Samuel Mead2 of Harvard, Worcester C. will be 25 the 30th. of this month. His oratorical and scholastic talents, are not remarkable on either side; he has a command of his countenance, which gives him a great advantage in declaiming humorous pieces. He is an exceeding kind neighbour, and I have lived, in the chamber adjoining his, upon very friendly terms, this year: but his politeness, I fear goes too far, for it appears to me, he is always of the same opinion with his Company however opposite that may be at different times. He has even been accused of hypocrisy; this charge however I hope is entirely without foundation, and I have no reason, to doubt of his honour or of his sincerity. The greatest defect which I have observed in him, has been, a jealousy, and suspicion, of what others have said of him: this circumstance has set him at variance with several of his class-mates; and has probably been the cause of those reports which have been spread, injurious to his honour.3

1President Joseph Willard.

2Mead was ordained minister at Alstead, N.H., in 1791, but his congregation grew dissatisfied with his Unitarianism and dismissed him in Aug. 1797. He then went to Walpole, N.H., where he occasionally preached, but he was never again settled in a pulpit (George Aldrich, Walpole . . . Containing the Complete Civil History of the Town From 1749 to 1879..., Claremont, N.H., 1880, p. 327–328).

3Found between pages 244 and 245 in the Diary is a loose scrap of paper with the following words: “Ε᾽χδρος γάρ μοι κεῖνος ὁμῶς ἀΐδαο πυλῄσιν / ὅς χ᾽ ἕτερο ν μὲν κεύθει ἐνὶ φρεσὶν, αλλο δὲ βάζει.. Iliad: 9. v: 312. Who dares think one thing, and another tell,/My heart detests him as the gates of Hell. Pope.”

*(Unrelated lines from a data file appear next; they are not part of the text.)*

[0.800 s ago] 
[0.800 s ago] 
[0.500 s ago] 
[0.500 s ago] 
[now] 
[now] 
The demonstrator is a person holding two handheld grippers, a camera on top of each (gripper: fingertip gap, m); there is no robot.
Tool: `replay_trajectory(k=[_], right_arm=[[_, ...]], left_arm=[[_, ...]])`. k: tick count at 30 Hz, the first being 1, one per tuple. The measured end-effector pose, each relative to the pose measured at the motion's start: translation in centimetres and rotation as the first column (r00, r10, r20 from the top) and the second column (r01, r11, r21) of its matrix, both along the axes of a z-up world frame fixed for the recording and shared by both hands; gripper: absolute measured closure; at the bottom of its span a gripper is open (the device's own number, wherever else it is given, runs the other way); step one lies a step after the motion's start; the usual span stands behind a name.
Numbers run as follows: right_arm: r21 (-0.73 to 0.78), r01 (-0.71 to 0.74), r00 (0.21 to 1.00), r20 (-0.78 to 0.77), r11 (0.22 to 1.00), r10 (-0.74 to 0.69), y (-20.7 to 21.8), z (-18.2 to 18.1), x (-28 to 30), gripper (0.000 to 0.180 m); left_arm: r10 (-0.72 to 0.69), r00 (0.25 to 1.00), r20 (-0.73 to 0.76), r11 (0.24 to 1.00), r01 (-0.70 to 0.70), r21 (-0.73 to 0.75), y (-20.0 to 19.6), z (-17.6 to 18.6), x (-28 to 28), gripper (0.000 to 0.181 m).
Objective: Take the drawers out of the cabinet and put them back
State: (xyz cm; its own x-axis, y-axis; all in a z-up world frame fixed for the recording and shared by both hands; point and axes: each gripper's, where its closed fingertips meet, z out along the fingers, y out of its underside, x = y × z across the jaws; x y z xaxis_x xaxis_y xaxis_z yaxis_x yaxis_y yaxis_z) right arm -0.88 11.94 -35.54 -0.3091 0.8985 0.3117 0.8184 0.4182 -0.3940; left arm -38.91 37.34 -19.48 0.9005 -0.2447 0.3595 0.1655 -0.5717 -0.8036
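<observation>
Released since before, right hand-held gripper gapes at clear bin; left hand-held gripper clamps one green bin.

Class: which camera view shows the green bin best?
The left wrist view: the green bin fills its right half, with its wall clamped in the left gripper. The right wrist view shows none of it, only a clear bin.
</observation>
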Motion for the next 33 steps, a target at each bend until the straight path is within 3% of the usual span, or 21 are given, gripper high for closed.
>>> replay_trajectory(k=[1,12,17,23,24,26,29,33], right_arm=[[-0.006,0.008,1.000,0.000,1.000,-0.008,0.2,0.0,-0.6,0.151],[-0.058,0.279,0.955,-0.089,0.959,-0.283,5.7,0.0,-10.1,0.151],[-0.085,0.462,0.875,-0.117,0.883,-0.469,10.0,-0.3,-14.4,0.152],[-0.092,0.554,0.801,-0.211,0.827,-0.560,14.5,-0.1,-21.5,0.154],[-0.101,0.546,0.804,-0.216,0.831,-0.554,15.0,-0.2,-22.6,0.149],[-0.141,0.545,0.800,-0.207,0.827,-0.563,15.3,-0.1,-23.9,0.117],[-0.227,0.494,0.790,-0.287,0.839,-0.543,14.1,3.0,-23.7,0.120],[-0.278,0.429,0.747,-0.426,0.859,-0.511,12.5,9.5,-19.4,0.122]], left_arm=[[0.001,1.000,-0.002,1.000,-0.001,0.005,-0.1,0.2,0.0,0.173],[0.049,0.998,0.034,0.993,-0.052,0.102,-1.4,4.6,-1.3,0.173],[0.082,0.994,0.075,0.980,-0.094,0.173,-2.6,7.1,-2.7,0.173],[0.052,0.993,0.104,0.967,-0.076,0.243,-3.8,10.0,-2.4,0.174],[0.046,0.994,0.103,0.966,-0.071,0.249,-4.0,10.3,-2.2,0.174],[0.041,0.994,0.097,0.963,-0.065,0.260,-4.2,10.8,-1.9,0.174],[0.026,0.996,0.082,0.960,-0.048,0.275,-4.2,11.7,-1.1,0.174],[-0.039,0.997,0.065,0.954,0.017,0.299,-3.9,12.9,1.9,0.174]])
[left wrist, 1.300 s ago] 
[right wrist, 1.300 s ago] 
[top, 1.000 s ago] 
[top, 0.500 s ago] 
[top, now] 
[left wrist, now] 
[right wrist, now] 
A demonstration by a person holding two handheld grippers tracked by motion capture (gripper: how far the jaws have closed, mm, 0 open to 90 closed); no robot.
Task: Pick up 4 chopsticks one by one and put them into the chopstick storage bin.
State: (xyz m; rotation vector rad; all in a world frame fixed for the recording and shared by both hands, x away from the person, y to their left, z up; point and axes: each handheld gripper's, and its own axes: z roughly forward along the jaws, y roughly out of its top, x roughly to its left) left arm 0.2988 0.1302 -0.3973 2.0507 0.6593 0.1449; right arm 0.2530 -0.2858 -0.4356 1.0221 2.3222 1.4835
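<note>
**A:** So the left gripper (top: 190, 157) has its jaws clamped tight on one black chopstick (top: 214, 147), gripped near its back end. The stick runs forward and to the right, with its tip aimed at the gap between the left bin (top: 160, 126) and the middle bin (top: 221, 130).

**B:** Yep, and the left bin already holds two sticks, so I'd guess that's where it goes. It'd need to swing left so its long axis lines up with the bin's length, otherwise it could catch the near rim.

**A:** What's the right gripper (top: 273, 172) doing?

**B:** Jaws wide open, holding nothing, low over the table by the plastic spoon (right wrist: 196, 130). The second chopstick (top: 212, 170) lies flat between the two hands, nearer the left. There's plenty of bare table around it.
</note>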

Evidently JQA was comparing with Pope’s the original version (lines 312–313), rendered as “for hateful in my eyes, even as the gates of Hades, is that man that hideth one thing in his mind and sayeth another” (Homer, The Iliad With An English Translation, transl., Augustus T. Murray, 2 vols., London, 1924, 1:404, 405; Iliad, transl. Pope, Bk. IX, lines 412–413).